Nuanced Portrayals and Tech-Savvy Tension
At the same time, Harder hasn’t authored a rant against the vacuousness of online fame. Though it is gratifying to see CW exploit various online personalities, and a Hitchcockian sense of alignment allows us to wish she evades capture, Harder is somewhat sympathetic to the major influencer characters. In the first movie, he tapped into the loneliness Madison felt during ostensibly envy-worthy vacations. In this film, Harder seems to trust that just observing Jacob at work will make it clear that he is selling snake-oil masculinity to other doofuses; he avoids turning into a caricature the character further. He even gives Jacob a measure of dignity through depicting his true devotion to his girlfriend; he’s a hypocrite, yet Ariana is a partner in his hypocrisy, not someone exploited of it.

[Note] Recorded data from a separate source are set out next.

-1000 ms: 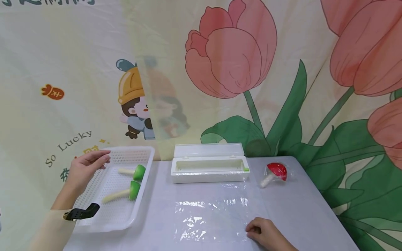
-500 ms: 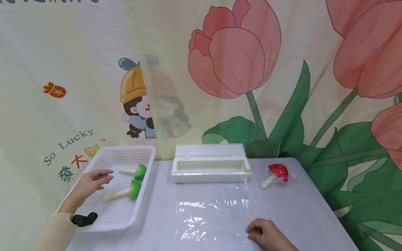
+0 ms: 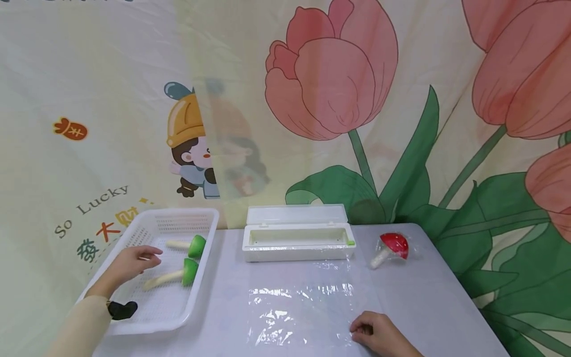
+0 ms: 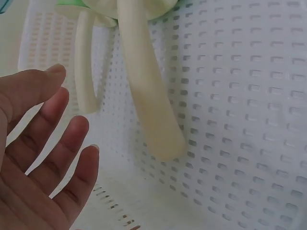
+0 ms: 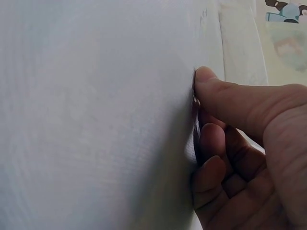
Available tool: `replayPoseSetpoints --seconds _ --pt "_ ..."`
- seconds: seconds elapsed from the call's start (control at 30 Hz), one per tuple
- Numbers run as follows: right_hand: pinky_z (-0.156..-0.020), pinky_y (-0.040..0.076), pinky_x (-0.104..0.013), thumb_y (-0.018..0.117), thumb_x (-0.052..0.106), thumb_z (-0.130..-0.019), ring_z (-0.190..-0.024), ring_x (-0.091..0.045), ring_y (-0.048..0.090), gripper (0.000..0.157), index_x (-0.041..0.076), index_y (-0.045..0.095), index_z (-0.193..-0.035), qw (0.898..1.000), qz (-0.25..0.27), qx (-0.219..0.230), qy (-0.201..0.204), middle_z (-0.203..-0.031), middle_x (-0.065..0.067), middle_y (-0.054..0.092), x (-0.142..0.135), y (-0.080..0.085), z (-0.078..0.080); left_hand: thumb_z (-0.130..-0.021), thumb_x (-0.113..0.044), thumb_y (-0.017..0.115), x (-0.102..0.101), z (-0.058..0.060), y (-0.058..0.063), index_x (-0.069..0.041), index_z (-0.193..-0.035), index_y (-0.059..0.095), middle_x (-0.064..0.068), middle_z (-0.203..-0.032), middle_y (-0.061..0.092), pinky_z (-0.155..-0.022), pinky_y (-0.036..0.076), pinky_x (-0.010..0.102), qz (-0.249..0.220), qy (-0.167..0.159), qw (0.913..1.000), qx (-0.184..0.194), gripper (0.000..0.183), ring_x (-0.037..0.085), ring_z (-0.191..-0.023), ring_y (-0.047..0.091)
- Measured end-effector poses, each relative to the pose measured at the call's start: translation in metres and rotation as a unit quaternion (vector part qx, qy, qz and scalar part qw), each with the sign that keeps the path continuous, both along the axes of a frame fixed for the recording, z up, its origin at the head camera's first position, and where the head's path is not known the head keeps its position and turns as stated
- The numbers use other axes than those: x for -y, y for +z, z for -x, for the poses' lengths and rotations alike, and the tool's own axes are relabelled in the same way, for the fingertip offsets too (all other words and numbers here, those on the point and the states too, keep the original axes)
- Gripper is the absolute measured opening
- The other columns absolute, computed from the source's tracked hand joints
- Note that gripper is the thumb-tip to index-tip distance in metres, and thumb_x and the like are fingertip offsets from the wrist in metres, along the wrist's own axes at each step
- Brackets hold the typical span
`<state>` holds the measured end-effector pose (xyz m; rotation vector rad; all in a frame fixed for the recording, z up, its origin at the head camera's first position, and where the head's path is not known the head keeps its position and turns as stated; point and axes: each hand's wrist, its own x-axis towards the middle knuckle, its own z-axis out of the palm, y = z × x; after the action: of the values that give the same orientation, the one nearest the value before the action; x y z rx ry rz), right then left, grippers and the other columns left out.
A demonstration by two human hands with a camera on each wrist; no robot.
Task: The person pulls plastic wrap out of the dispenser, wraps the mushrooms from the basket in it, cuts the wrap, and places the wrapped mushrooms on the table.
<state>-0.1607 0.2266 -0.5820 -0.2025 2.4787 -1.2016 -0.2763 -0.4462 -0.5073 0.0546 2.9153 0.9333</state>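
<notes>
My left hand (image 3: 129, 265) hovers over a white perforated basket (image 3: 153, 325), fingers spread and holding nothing. Two toy mushrooms with green caps and pale stems lie inside: a nearer one (image 3: 190, 271) and a farther one (image 3: 196, 246). In the left wrist view the nearer stem (image 4: 148, 91) reaches down just beyond my fingertips, with a gap between. At the table's front, my right hand (image 3: 379, 329) pinches the corner of a sheet of clear cling film (image 3: 303, 312) between thumb and curled fingers. The film runs back to a white dispenser box (image 3: 299, 254) with its lid raised.
A red-capped toy mushroom (image 3: 394, 245) wrapped in clear film lies right of the dispenser. A white cloth covers the table (image 3: 428, 297). Behind it hangs a printed curtain (image 3: 330, 168) with tulips.
My left hand has come down from above the basket's left side towards the mushrooms' stems. My right hand keeps its pinch on the film in the same place.
</notes>
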Motion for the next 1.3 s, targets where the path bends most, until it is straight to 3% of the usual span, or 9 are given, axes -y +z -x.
replayPoseSetpoints --seconds 0.13,0.23,0.37,0.57,0.67,0.97,1.13,1.3 --pt "-0.064 0.051 -0.023 0.081 0.018 -0.088 -0.077 -0.016 0.056 0.012 0.014 0.074 -0.096 1.0 0.007 0.002 0.002 -0.084 0.002 0.064 -0.001 0.001 0.0 -0.093 -0.018 0.075 -0.001 0.005 -0.01 0.0 -0.117 0.072 0.006 -0.099 0.071 -0.075 0.052 0.033 0.011 -0.018 0.9993 0.029 0.031 0.025 -0.097 0.065" --pt "-0.064 0.051 -0.023 0.081 0.018 -0.088 -0.077 -0.016 0.056 0.011 0.014 0.074 -0.096 1.0 0.008 0.002 0.004 -0.084 0.002 0.064 -0.001 0.001 0.0 -0.093 -0.02 0.075 -0.001 0.007 -0.018 -0.003 -0.115 0.074 0.006 -0.102 0.072 -0.078 0.05 0.033 0.013 -0.013 0.9978 0.064 0.027 0.023 -0.097 0.061" --pt "-0.065 0.052 -0.024 0.082 0.02 -0.087 -0.078 -0.017 0.057 0.012 0.015 0.074 -0.095 1.0 0.005 0.004 0.0 -0.084 0.002 0.065 -0.001 -0.001 0.0 -0.092 -0.028 0.076 -0.004 0.007 -0.024 -0.007 -0.111 0.078 0.008 -0.107 0.075 -0.078 0.048 0.032 0.015 0.004 0.9965 0.082 0.028 0.019 -0.095 0.061" --pt "-0.065 0.052 -0.023 0.082 0.019 -0.087 -0.077 -0.015 0.057 0.012 0.016 0.074 -0.095 1.0 -0.003 -0.007 -0.002 -0.084 0.003 0.065 -0.001 -0.002 0.0 -0.088 -0.036 0.08 -0.013 0.005 -0.021 -0.01 -0.11 0.079 0.007 -0.107 0.076 -0.077 0.047 0.03 0.001 -0.009 0.9943 0.106 0.035 0.016 -0.091 0.059" --pt "-0.065 0.052 -0.022 0.083 0.019 -0.086 -0.076 -0.015 0.057 0.012 0.016 0.075 -0.095 1.0 -0.002 -0.009 -0.006 -0.084 0.003 0.064 -0.001 -0.002 0.0 -0.089 -0.031 0.08 -0.017 0.003 -0.021 -0.008 -0.11 0.078 0.006 -0.106 0.076 -0.078 0.045 0.031 -0.005 -0.031 0.9927 0.116 0.032 0.016 -0.09 0.058" --pt "-0.064 0.052 -0.022 0.083 0.019 -0.086 -0.076 -0.015 0.056 0.012 0.016 0.075 -0.095 1.0 -0.001 -0.012 -0.007 -0.083 0.003 0.064 -0.001 -0.004 0.0 -0.092 -0.025 0.077 -0.021 0.002 -0.025 -0.005 -0.11 0.077 0.006 -0.104 0.075 -0.077 0.046 0.031 -0.036 -0.059 0.9899 0.124 0.027 0.017 -0.089 0.058" --pt "-0.064 0.051 -0.021 0.083 0.02 -0.086 -0.074 -0.01 0.055 0.012 0.016 0.075 -0.094 1.0 0.006 -0.025 0.006 -0.083 0.004 0.064 -0.004 -0.005 -0.001 -0.096 -0.034 0.072 -0.02 0.001 -0.024 -0.002 -0.12 0.073 0.007 -0.108 0.074 -0.078 0.048 0.032 -0.052 -0.045 0.9866 0.148 0.04 0.017 -0.09 0.059" --pt "-0.063 0.05 -0.021 0.083 0.019 -0.086 -0.072 -0.006 0.055 0.011 0.017 0.075 -0.094 0.999 0.012 -0.04 0.017 -0.083 0.004 0.065 -0.005 -0.005 -0.001 -0.097 -0.038 0.07 -0.02 -0.002 -0.017 -0.002 -0.124 0.071 0.008 -0.112 0.073 -0.081 0.048 0.031 -0.056 -0.037 0.9886 0.134 0.046 0.017 -0.096 0.059"
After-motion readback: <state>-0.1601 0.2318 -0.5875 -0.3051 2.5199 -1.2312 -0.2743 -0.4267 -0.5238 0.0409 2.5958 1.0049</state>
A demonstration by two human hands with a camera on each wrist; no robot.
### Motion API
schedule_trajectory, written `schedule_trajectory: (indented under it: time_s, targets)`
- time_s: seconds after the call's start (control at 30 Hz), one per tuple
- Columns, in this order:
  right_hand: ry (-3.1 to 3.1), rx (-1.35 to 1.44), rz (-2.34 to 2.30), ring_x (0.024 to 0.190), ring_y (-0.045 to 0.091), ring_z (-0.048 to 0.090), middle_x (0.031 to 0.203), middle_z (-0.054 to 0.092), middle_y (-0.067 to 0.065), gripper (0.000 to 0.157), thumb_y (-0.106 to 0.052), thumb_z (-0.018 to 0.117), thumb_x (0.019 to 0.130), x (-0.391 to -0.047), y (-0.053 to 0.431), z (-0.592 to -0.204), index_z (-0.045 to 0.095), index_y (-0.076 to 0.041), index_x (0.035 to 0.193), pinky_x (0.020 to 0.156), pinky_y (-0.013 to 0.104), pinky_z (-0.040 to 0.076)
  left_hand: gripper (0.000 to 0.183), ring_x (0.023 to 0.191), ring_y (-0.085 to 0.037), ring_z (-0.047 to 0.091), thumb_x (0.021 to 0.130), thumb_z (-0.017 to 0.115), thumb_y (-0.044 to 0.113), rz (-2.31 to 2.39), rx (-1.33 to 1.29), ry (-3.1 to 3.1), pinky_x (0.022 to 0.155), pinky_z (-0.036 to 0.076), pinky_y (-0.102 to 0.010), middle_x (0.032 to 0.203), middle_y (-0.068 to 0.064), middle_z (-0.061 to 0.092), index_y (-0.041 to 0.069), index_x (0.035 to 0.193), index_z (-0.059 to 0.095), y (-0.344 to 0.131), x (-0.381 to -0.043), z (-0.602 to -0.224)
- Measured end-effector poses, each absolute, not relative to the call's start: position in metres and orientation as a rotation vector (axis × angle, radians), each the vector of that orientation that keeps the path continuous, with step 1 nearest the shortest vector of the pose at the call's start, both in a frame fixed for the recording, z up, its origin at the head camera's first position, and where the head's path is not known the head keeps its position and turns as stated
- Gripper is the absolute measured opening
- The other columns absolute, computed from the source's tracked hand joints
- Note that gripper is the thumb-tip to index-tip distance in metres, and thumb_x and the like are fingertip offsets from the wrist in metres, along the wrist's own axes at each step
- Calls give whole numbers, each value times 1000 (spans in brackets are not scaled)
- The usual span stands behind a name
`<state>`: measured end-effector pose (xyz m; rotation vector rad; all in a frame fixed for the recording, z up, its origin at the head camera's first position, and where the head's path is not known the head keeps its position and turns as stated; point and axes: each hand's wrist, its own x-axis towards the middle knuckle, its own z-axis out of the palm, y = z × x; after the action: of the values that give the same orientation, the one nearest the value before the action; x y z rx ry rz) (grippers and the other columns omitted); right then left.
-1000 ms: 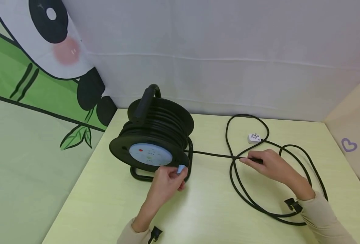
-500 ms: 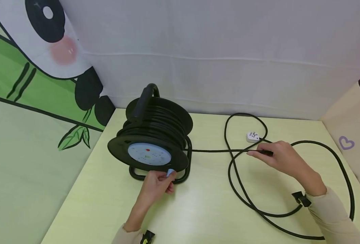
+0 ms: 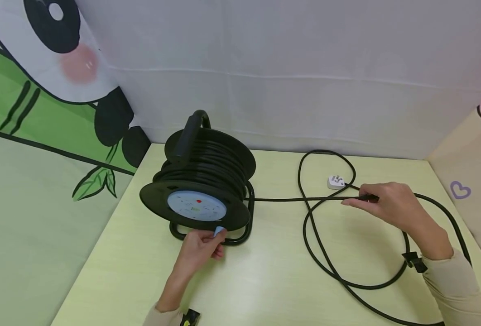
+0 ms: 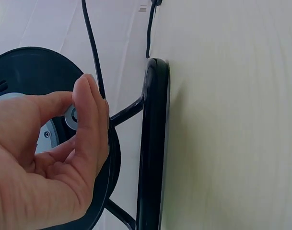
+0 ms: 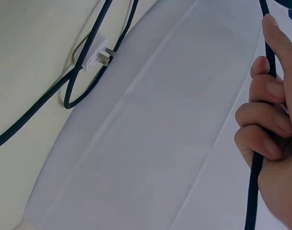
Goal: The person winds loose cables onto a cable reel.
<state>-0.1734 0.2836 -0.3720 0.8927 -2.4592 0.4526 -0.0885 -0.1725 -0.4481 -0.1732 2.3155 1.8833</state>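
A black cable reel with a light blue socket panel stands at the table's left. My left hand pinches the small blue knob at the lower edge of the reel's front disc. In the left wrist view, thumb and finger close around the end of that knob. A black cable runs taut from the reel rightward into my right hand, whose fingers curl round it. The right wrist view shows the cable passing through that grip, index finger stretched along it.
A white plug lies on the table behind the cable, pins facing up. Loose cable loops spread over the right side. The reel's tube stand rests on the tabletop. A pale cloth hangs behind.
My left hand has carried the knob leftward along the lower rim, and the front disc has turned with it. My right hand has shifted right along with the cable; the loops have spread.
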Motion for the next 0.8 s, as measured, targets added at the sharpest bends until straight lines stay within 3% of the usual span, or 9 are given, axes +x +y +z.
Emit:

The flip side of this balanced approach means it may occasionally seem that he’s nodding at bits of modern online life without deeply exploring them. This is especially true of the way he introduces artificial intelligence into the plot, an intriguing development that lacks the psychosexual kick it deserves. The pluralized title for the film could offer fans of the first movie expectations of an Aliens-style ante-upping, and the movie does eventually provide exactly that, with a suitably wild final act. However, initially, it’s more like a polished Alfred Hitchcock movie than a frenzied, technology-obsessed De Palma-style shocker. Influencers’ heavy use of actual places might also be what keeps it from coming across like utter horror. Our society might be saturated with content-churning influencers, digital deception, and exploitative travel, but the world itself is still here, at least for now.